Monday, July 27, 2009

Dortmunder's last job, or, Donald Westlake Week concludes!

If you've never read one of Donald E. Westlake's comic caper novels starring tough-luck heister John Dortmunder, the opening lines of Get Real (2009), the fourteenth and final book in the series, will give you a good sense of their tone:
Dortmunder did not like to stand around on street corners. A slope-shouldered, glum-looking individual in clothing that hadn't been designed by anybody, he knew what he looked like when he stood for a while in one place on a street corner, and what he looked like was a person loitering with intent. The particular intent, as any copy casting an eye over Dotrumunder would immediately understand, was beside the point, and could be fine-tuned at the station; the first priority was to get this fellow in charge.

Which was why Dortmunder didn't like standing around on street corners: he hated to give cops the feeling there was duty to be done.
Though Westlake has never been quite as funny (nor as ridiculous) as P. G. Wodehouse, the precision of his prose has often brought Wodehouse to mind, as both men root a lot of their humor in getting phrasings just right, mixing high and low diction, slang and proper speech, surprising us by the juxtaposition. The above paragraph strikes me as being even more Wodehousian than usual--the "get this fellow in charge" could have come straight from any number of Wodehouse's self-righteous constables, who would gladly have sent Dotrmunder to prison for several years "without the option."

As the opening suggests, Westlake was still fully engaged with his craft as he wrote this, his final novel. And he's come up with an ingenious premise: a chance run-in leads to a TV producer hiring Dortmunder and the gang to star in a reality show about their work, a proposal so ridiculous that they go along with it. They've got nothing on tap at the moment anyway, and Dortmunder figures that while of course they're not going to actually commit any crimes while this self-important goofball's looking over their shoulders, they can at least take his money while they secretly figure out another job.

Complications and absurdities ensue--the most amusing of them being Murch's gleeful stealing of a car a day from the studio's disorganized, overcrowded garage of prop cars--the whole as light and gentle as we've come to expect from Dortmunder, the greatest pleasure coming not from the well-turned plot but from the fun of seeing the world through Donald Westlake's observant, perpetually amused eyes. Take the following description, for example, of a short, fat, extremely minor character known as My Nephew, named for the chain of shady discount stores he runs:
Now My nephew got to his feet, a complicated maneuver in three distinct sections. In section one, he leaned far forward with his broad palms flat on the desktop. In section two, he heaved himself with a loud grunt upward and back, becoming more or less vertical. In section three, he weaved forward and back, feet on floor and palms on desk, until he found his equilibrium.
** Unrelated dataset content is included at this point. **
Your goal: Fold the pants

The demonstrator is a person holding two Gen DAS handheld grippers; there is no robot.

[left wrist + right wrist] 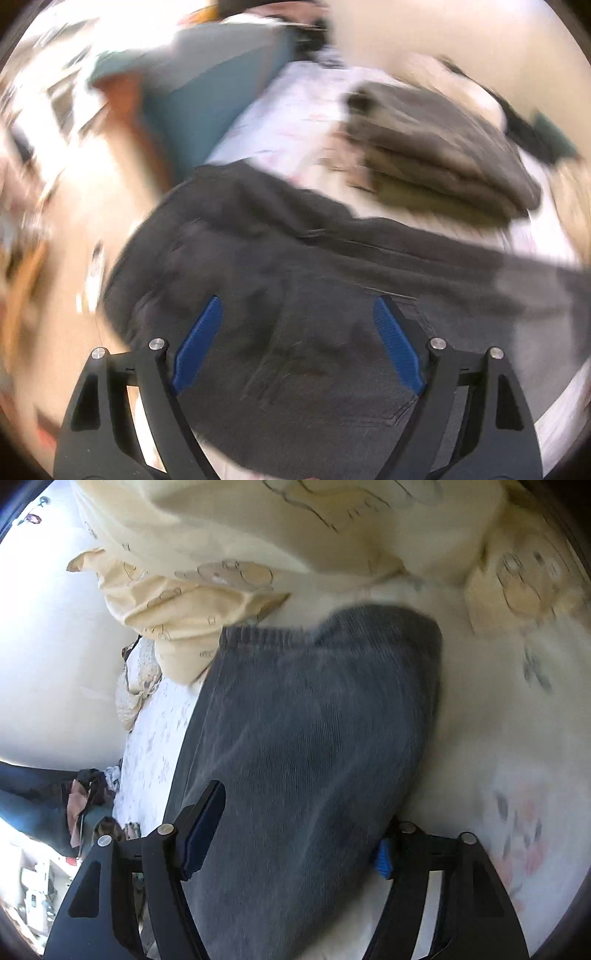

Then, lifting the palms from his desk and taking a loud breath, "Be right back," he said, turned, and waddled more briskly than you would have thought possible to a metal fire door in the wall behind the desk. He opened this door, stepped through a space barely wide enough for the purpose, and left, the door automatically shutting behind him.
We see this same sort of attention to--and care for--the details of the world and its people throughout Westlake's work, in serious, pyschologically acute form in the Parker novels, played for wry comedy in the Dortmunder novels.It's what makes him such great company.

Throughout Get Real, Dortmunder's biggest frustration is that the other guys unexpectedly come to like acting in the reality show, staging conversations in the fake bar that the producers have created, discussing fake plans with the pretty actress who's playing a girlfriend, actually getting to talk about their work a bit to people who are interested. At one point, when it looks as if the job they're secretly planning isn't going to come off, the other guys decide that they'd like to go ahead and do the show anyway. Dortmunder is appalled. "Money from wages," he reminds them,
is not the same as the same money from theft. Money from theft is purer. There's no indentured servitude on it, no knuckling under to whatever anybody else wants, no obedience. It isn't yours because you swapped it for your own time and work, it's yours because you took it.
If Parker ever felt that much need to explain himself, that speech could have come out of his mouth; it could serve as a heister's credo. "You people have completely forgot who and what you are," Dortmunder laments. But he hasn't: he's a heister, always has been and always will be. And if it's unsettling to think that Westlake's death left the cold steel of Parker out there on the loose, forever unapprehended and forever planning, it's a corresponding comfort to know that Dortmunder will remain free, too, walking around New York in his schlubby, put-upon way, the two of them maybe managing to keep the universe in some sort of rough balance.